Une amie m’a dit que l’alpaga s’ennuie s’il est seul, est-ce vrai ?

Oui, c’est une réalité. L’alpaga est un animal profondément grégaire. Isolé, il peut développer des troubles du comportement, refuser de s’alimenter ou s’affaiblir. Il faut toujours en élever au minimum deux, voire davantage pour constituer un groupe stable.

J’ai peur qu’ils abîment mon terrain avec leurs sabots, qu’en est-il ?

Contrairement aux bovins ou aux chevaux, l’alpaga ne possède pas de sabots durs, mais des coussinets souples recouverts de corne. Ces pieds-là ne tassent pas le sol, ne creusent pas de trous et permettent une herbe qui repousse rapidement. Ils sont même considérés comme bénéfiques pour la compacité du terrain.
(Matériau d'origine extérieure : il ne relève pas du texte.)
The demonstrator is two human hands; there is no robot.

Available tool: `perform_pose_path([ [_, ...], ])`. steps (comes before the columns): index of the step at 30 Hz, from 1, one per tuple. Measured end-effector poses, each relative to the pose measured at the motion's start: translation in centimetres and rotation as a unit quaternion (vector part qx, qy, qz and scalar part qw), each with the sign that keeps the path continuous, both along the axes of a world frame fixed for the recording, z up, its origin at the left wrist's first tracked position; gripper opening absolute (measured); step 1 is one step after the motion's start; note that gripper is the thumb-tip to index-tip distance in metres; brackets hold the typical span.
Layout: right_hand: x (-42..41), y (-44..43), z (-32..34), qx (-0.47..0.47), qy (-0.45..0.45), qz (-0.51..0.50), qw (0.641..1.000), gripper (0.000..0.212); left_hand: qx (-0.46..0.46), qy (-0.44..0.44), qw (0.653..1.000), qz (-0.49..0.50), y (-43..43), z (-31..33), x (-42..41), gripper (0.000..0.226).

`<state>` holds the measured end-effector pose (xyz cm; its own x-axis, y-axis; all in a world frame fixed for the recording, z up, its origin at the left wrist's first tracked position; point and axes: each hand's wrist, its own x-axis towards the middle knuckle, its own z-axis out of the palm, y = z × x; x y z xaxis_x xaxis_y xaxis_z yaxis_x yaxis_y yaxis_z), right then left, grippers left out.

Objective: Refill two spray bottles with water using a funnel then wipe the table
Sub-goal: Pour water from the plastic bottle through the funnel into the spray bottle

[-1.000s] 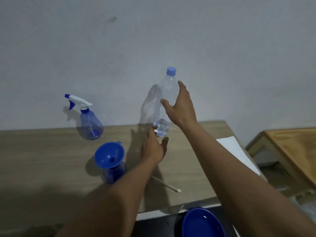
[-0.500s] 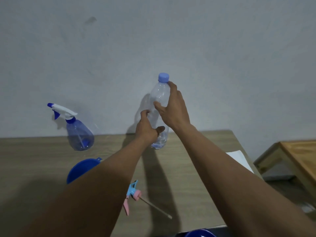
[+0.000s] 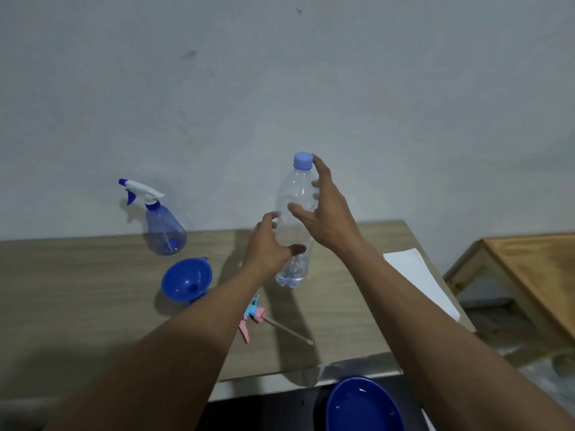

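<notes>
From the head camera, a clear water bottle (image 3: 292,231) stands upright on the table (image 3: 62,290) at the centre of the frame. Its lilac cap (image 3: 302,160) is on and only a little water shows at its foot. The right hand (image 3: 326,213) has its grip spread round the upper half, thumb in front and fingers seen through the plastic behind. The left hand (image 3: 269,247) is likewise spread about the lower half. Neither looks clamped, and I cannot tell whether they touch it. Two hands, high and low, would steady so tall and light a thing. At left of centre the blue funnel (image 3: 186,279) sits mouth up, hiding whatever it rests in. A loose pink and blue spray head (image 3: 252,315) lies just below and to its right, probably taken off for filling. Further up and left a spray bottle (image 3: 165,231) stands by the wall with its trigger on. A white sheet (image 3: 420,281) lies at the right edge of the table, perhaps for wiping, and a blue bowl (image 3: 364,405) shows at the bottom.
</notes>
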<state>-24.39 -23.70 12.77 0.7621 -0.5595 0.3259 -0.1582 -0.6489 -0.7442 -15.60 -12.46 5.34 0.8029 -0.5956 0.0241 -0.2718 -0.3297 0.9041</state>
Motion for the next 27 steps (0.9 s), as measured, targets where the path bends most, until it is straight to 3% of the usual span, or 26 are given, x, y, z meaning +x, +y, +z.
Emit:
perform_pose_path([
  [9,-3.6,4.6,-1.2,0.054,-0.019,0.013,0.998,0.087,-0.026,0.055,0.998,-0.008,3.7,-1.1,-2.8,0.085],
  [15,-3.5,5.4,0.4,0.089,0.0,0.013,0.996,0.087,-0.076,0.027,0.997,-0.003,4.4,-0.9,-2.8,0.063],
  [21,-1.6,5.2,2.4,0.049,-0.016,-0.013,0.999,0.041,-0.049,0.057,0.997,-0.008,4.5,-1.4,-2.6,0.069],
  [27,-1.3,4.7,3.7,0.072,-0.005,0.022,0.997,0.02,-0.05,0.052,0.997,0.013,4.6,-1.5,-2.9,0.064],
])
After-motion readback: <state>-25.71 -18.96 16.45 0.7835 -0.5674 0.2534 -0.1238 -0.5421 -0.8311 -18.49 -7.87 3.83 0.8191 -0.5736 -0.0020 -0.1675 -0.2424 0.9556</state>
Peut-on utiliser les lamas comme substituts si l’on n’a pas d’alpagas ?

Les lamas peuvent être une alternative, mais leur usage diffère. Plus grands et plus solides, ils sont souvent utilisés comme gardiens de troupeaux ou pour le transport. Leur laine est plus rugueuse, moins prisée en textile haut de gamme. Si votre but est la production de fibre, l’alpaga reste le meilleur choix.
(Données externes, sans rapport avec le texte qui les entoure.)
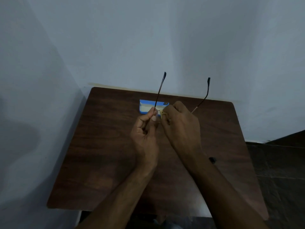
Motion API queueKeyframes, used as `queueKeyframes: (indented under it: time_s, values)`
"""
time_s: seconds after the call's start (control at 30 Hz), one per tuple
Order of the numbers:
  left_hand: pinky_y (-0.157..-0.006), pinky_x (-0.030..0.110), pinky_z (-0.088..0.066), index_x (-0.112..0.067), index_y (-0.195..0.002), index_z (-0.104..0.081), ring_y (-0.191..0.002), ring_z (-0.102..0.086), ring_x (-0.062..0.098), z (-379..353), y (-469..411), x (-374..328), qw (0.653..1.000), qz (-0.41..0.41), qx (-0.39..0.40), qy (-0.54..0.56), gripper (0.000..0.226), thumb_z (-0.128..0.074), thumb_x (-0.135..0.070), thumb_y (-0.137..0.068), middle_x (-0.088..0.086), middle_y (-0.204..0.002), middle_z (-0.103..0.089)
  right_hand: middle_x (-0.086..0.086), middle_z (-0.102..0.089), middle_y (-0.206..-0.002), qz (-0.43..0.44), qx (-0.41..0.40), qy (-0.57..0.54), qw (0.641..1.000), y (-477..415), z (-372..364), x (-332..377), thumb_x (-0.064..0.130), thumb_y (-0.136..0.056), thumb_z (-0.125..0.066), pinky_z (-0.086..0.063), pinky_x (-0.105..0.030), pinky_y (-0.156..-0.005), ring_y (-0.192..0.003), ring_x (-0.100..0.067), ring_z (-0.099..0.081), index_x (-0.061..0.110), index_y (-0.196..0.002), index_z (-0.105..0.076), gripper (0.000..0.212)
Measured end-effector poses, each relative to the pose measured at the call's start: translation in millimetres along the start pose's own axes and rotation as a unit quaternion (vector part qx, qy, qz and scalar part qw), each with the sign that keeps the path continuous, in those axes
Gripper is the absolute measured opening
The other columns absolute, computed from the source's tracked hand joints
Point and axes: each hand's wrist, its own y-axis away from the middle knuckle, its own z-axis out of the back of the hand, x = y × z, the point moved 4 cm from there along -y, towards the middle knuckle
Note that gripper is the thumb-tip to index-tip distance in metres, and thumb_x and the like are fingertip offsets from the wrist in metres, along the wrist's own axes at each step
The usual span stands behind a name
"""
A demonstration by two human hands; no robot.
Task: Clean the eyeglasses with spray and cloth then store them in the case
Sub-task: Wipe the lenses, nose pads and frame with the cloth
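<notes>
A dark wooden table stands against a pale wall, a blue case lying open on it. Just before the case, my left hand pinches the light, fragile glasses at the hinge; my right hand presses a soft cloth on a lens

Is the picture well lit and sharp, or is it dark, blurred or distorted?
Head view: dim, bluish light; soft shadows on the left wall; table edges splay from the wide-angle lens; the eyeglasses temples show clearly, but the lenses are hidden behind the right hand and cloth.
</notes>
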Motion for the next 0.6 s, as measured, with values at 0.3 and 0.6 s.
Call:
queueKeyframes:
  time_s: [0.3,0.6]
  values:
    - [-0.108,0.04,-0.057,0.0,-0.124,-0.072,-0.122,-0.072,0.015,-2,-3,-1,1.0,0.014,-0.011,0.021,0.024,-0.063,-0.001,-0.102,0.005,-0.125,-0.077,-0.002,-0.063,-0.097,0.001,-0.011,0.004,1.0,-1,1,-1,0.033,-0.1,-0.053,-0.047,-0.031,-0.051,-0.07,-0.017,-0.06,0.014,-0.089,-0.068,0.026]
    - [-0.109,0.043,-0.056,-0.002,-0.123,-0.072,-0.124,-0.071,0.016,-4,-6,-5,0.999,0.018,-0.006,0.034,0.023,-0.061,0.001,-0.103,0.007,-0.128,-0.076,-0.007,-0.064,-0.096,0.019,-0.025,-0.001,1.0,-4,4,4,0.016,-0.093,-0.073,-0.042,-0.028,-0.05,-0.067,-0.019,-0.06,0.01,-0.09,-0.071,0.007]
Comment s’organise la première tonte une fois l’animal installé ?

La tonte a lieu une fois par an, généralement au printemps. Elle nécessite du matériel adapté (tondeuse fine) et une manipulation douce. Beaucoup d’éleveurs font appel à un professionnel itinérant, surtout pour les débuts. L’animal reste au sol, calme, et l’opération dure une vingtaine de minutes.

Faut-il une autorisation préfectorale pour ouvrir une ferme découverte ?

Il n’y a pas d’autorisation préfectorale unique, mais une déclaration d’activité auprès de la mairie et de la DDT(M). Selon l’ampleur de l’accueil du public, des normes d’accessibilité, de sécurité et d’hygiène s’appliquent. Une assurance spécifique est également indispensable.